Most of us are done with 2020. It's only April. I mean, we're all stuck at home. I hear how people are eating like crazy and wine glasses are always full. There's nothing to do, right?
It's our nature to seek distraction. You ever hear someone say, "If I'm not busy, then there's too much room for thoughts to take over?" We're all running from ourselves in some way, yet now we're literally forced to stop and reflect. Many just can't handle it and are going stir-crazy.
So it's doubtful that anyone sees 2020 as being full of opportunity; it seems nearly impossible that we will one day look back at this as the "year of wonders."
But quarantine reflective go-getters might love quarantine. Such was the case for arguably the brightest scientist in history – 1665 found (not-yet Sir) Isaac Newton at Cambridge University in his early 20s. The Great Plague of London hit, eventually claiming 25% of the city's population. Cambridge and other universities did the early version of distance learning – they sent students away from campuses. This was social distancing in the 1600s.
Newton suddenly found himself out of his prestigious school and stuck at home 60 miles away. With no Netflix to binge-watch, he did the next best thing – he altered human understanding forever:
- He continued his Cambridge work and completed his concepts that became calculus.
- He messed about with prisms and developed his theories on optics and light.
- Outside his window was an apple tree. Yeah, that one. Historians debate whether an apple actually fell on his head or not, but it was there and then (in quarantine) that he birthed his theories of gravity and began the laws of motion.
Not bad for self-isolation time. Naturally, I'm not suggesting everyone can go into a cocoon and emerge as a history-altering scientific genius. But at a bare minimum, this should show what's possible with some "free time." I'm using the time to learn a new programming language and finishing music projects I've been "meaning to do."
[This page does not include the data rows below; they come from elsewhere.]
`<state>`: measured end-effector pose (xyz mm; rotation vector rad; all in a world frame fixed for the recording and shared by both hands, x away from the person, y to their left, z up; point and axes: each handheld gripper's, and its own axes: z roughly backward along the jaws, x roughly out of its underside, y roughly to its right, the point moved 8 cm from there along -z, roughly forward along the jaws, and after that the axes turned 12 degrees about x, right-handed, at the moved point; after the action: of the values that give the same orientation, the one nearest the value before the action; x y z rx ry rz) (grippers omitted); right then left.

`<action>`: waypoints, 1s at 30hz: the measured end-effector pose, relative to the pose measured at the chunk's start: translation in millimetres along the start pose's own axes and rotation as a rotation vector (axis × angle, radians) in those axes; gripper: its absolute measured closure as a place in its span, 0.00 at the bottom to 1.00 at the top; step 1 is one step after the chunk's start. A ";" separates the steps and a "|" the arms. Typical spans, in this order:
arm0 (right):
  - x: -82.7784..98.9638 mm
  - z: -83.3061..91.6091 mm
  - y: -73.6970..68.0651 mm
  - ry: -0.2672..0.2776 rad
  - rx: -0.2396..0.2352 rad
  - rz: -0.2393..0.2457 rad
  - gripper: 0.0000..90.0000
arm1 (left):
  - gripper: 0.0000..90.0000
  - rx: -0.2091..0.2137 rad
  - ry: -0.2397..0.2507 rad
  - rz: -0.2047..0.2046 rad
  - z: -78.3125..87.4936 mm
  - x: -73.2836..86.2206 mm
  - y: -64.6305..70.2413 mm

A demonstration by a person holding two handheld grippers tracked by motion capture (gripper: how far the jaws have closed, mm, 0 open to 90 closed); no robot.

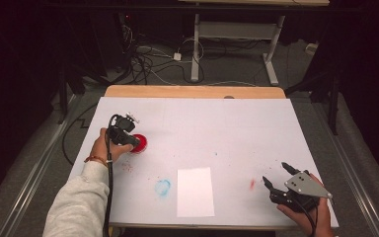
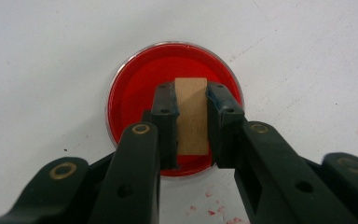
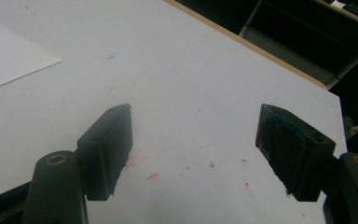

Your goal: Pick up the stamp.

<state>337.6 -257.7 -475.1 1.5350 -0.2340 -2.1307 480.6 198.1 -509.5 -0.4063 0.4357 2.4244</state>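
1. Two grippers are at work here; my left gripper (image 2: 191, 100) is clamped on a small wooden block (image 2: 191, 116), and I read the block as a stamp poised over the round red ink pad (image 2: 135, 93); whether its lower end already touches the ink I cannot tell.
2. In the high view the left gripper (image 1: 128, 136) sits at the left side of the white table (image 1: 227, 128), with the ink pad (image 1: 140, 143) directly under it; the sheet of white paper (image 1: 195, 191) lies near the front edge, well apart from the pad.
3. My right gripper (image 3: 193, 154) has its jaws spread wide with nothing between them; in the high view it (image 1: 279, 177) rests near the front right corner.
4. Handling, as I judge it: the block looks light and stiff, plain wood, so it should not crush or flex; its flat sides give the pads a fair hold; the grip sits on the two long faces, which seems the right place to me, since it leaves the stamping face free.
5. The risk I see is tilt; a narrow block pinched high could rock when pressed, so I would keep it upright; the pad's shallow dish looks light and may slide.
6. Red and blue smears (image 1: 162, 187) mark the table; wet ink would also make the block slippery.
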 end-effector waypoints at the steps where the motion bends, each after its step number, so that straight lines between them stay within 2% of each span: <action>1: 0.0 0.0 0.0 0.000 0.000 0.000 0.31 | 0.82 -0.008 0.000 -0.007 -0.5 0.4 0.4; 4: 0.1 0.0 -0.2 -0.001 0.000 0.000 0.31 | 0.82 -0.022 -0.001 -0.016 -1.4 0.9 1.1; 11: 0.2 0.0 -1.1 -0.002 0.001 0.005 0.31 | 0.82 0.007 0.019 -0.002 -1.7 1.9 -0.8; 19: -0.4 -0.9 0.7 0.001 0.004 0.001 0.31 | 0.82 -0.024 -0.006 -0.022 -2.5 1.0 1.1; 24: 0.7 -2.5 1.6 -0.007 0.009 -0.003 0.31 | 0.82 -0.002 0.004 -0.018 -2.3 1.4 -0.5; 30: 1.3 -2.2 1.8 -0.010 0.011 -0.003 0.31 | 0.82 0.002 0.011 -0.016 -2.4 1.7 -0.5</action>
<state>339.8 -259.6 -476.2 1.5325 -0.2475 -2.1435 480.1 198.4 -512.4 -0.4213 0.4382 2.4069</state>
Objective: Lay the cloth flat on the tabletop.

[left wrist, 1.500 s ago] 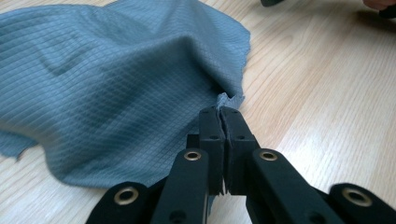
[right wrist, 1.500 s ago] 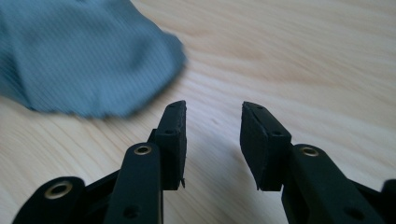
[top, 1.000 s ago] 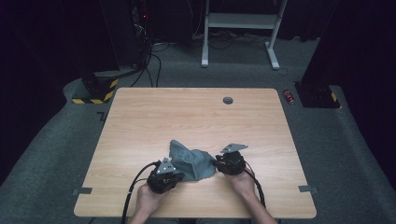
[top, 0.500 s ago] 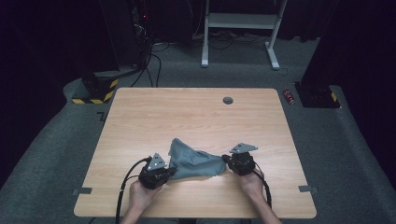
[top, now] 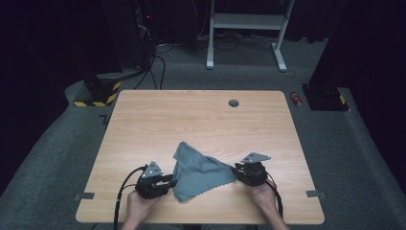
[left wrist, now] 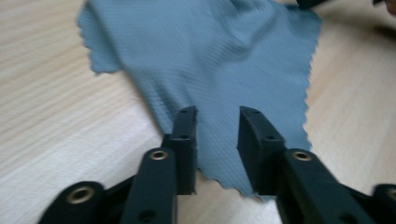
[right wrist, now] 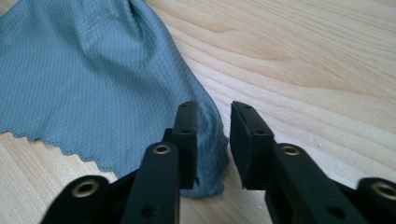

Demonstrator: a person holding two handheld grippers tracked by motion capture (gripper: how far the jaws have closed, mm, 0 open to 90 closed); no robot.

I'm particularly excited about collecting market data during the most volatile market since the Great Depression. What that data is saying is fascinating. It's different from what the ugly news says: deaths mount, new cases slow but are still growing, and the global economic shutdown is causing disastrous effects. We even have Ray Dalio saying that we will be in another Great Depression. But news lives on spin. I don't see the fair comparison:
- The post-1929 stock market crash found the Fed raising interest rates. This crash finds rates cut to effectively zero.
- Post-1929, there was no liquidity. Fed chair Powell just announced an additional $2.3 trillion of loans to provide liquidity to the US economy.
- We are not alone – Europe and Asia are also pumping liquidity into the system.
- On May 15, we see the first signs of a reopening – largely optics.
- By June, we have a functional "soft" opening.
- By September, we see signs of more "normal" economic activity.
- We start to see growth in December.
- By March 2021, year-over-year comparisons will be hard to beat at any point in history.
Those are my thoughts. More importantly, the data says that stocks have bottomed. Bears still call for lower lows, but there's always a bear somewhere. In reality, as bad news peaks, the market has juiced from lows. Equities are finding a base. Volatility is coming back toward earth. The CBOE Volatility Index (VIX) peaked at 85.47 on March 16 and fell 50% to 41.67 on April 9. We need another 50% VIX drop to feel "comfortable."
The Big Money Index agrees. It's an index of unusual buying. When it's high, buyers are in control. When it's low, sellers are. It bottomed at 9% on March 27 and has risen to 24.9% on April 9. Remember: 25% and below is oversold, so we are about to emerge from oversold. That's the most powerfully bullish indicator over Mapsignals' 30-year data history.
It's important to know that this index of big money buying is not rising because of a bunch of buy signals. We are quite depressed in terms of levels for any large buying to be taking place. The index is rising because selling has evaporated. This makes sense, as the major fund liquidations are behind us. This means that the Big Money Index can rise quickly even on low buy/sell signal counts.
All this means is that we just need to observe how the market behaves in the coming weeks. We want to see more stocks making buy signals, indicating that the market is beginning to price in a more controlled recovery. The data clearly says market lows are in, and once volatility dies down, the outlier stocks reveal themselves.
I am 100% data driven. Emotion has betrayed me in the past. And sentiment often doesn't correlate: the market cavern was the fear summit.
As for what's next? I think the worst case is that the S&P 500 pulls back by half of the rise from the low. Translation: worst case, the S&P 500 falls to roughly 2,550. I wouldn't bet on us revisiting 2,192.
Data helps describe long-term models of reality. Emotion can cause major short-term dislocations. We know that happens, but it's important to keep perspective. When it comes, find answers in data. Sir Isaac Newton took the time he was given and used it to the fullest. He saw opportunity dressed in tragedy and fear. He also knew that emotion could be logic's enemy. He said: "I can calculate the motion of heavenly bodies, but not the madness of people."
The Bottom Line
We (Mapsignals) are bullish on high-quality U.S. equities in the long term, and we see moments like these as areas to pick up great companies.
Disclosure: The author holds no positions in any mentioned securities at the time of publication.